↓

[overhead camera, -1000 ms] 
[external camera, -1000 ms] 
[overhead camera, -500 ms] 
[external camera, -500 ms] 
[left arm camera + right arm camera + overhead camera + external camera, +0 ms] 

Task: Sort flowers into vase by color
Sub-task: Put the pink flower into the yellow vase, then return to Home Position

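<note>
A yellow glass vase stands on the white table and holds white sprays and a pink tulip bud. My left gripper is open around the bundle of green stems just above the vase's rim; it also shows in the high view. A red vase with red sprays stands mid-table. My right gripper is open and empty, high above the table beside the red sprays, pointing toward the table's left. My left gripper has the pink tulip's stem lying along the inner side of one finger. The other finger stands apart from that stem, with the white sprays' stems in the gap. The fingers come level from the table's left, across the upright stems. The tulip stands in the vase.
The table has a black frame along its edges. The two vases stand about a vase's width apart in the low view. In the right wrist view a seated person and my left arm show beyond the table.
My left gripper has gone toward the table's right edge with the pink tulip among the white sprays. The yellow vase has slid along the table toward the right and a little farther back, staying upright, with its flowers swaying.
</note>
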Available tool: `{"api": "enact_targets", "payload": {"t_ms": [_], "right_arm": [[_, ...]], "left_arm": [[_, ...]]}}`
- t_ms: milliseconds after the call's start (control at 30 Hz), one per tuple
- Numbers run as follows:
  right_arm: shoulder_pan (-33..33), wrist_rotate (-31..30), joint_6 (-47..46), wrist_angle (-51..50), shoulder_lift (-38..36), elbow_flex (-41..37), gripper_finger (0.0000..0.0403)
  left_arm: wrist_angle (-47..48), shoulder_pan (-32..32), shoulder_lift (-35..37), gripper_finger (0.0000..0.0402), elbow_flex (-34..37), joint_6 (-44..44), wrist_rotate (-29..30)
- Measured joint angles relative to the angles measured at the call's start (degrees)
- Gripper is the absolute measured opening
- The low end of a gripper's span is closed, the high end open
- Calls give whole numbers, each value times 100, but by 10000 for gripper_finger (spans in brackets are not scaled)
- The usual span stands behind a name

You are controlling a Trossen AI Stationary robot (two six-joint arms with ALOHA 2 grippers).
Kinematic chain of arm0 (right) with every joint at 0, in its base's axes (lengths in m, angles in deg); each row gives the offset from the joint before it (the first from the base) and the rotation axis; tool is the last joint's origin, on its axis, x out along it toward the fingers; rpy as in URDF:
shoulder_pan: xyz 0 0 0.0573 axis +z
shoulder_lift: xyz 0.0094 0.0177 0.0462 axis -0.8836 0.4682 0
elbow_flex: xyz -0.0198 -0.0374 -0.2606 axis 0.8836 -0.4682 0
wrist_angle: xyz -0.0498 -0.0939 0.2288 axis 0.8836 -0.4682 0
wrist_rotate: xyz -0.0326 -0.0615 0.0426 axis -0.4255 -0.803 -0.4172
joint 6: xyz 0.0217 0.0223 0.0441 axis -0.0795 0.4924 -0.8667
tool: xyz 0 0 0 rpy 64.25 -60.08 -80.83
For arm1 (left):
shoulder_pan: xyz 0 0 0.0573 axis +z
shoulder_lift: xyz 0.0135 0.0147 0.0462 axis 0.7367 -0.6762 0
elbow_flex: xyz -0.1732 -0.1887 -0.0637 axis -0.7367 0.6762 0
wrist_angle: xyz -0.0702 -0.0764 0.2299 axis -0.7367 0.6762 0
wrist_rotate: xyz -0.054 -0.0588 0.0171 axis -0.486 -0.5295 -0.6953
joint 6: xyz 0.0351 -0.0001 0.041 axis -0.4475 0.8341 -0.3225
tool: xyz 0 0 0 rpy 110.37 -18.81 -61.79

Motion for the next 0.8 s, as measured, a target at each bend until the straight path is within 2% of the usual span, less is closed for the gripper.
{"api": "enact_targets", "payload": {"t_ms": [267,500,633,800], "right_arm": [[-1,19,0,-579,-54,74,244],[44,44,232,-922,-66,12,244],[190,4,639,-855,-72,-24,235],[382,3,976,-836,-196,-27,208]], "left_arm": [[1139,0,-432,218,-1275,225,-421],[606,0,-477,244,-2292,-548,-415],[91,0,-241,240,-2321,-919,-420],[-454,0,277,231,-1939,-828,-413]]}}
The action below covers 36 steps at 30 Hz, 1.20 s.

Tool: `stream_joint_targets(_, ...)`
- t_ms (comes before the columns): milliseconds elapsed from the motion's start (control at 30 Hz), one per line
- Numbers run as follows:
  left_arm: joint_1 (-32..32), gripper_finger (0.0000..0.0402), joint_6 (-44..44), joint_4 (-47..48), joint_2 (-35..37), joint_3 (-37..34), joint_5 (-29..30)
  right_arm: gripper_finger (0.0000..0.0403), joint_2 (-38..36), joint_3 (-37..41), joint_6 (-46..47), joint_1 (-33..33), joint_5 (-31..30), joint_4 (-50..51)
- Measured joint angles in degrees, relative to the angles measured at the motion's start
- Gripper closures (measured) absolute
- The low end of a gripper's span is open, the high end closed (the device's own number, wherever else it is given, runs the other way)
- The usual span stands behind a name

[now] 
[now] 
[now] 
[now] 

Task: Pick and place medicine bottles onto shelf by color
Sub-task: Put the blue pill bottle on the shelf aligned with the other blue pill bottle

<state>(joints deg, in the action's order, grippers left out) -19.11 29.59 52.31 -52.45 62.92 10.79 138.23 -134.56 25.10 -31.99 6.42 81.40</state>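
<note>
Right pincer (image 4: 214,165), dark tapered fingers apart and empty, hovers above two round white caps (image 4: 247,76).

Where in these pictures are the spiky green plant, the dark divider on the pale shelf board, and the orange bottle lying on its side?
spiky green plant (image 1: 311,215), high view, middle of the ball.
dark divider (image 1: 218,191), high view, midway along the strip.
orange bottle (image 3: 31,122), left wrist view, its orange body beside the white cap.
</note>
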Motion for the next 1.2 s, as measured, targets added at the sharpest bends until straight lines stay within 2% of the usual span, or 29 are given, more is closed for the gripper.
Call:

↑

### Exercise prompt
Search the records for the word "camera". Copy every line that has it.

### Answer to this exercise
[overhead camera, -1000 ms] 
[external camera, -1000 ms] 
[overhead camera, -500 ms] 
[external camera, -500 ms] 
[left arm camera + right arm camera + overhead camera + external camera, +0 ms] 

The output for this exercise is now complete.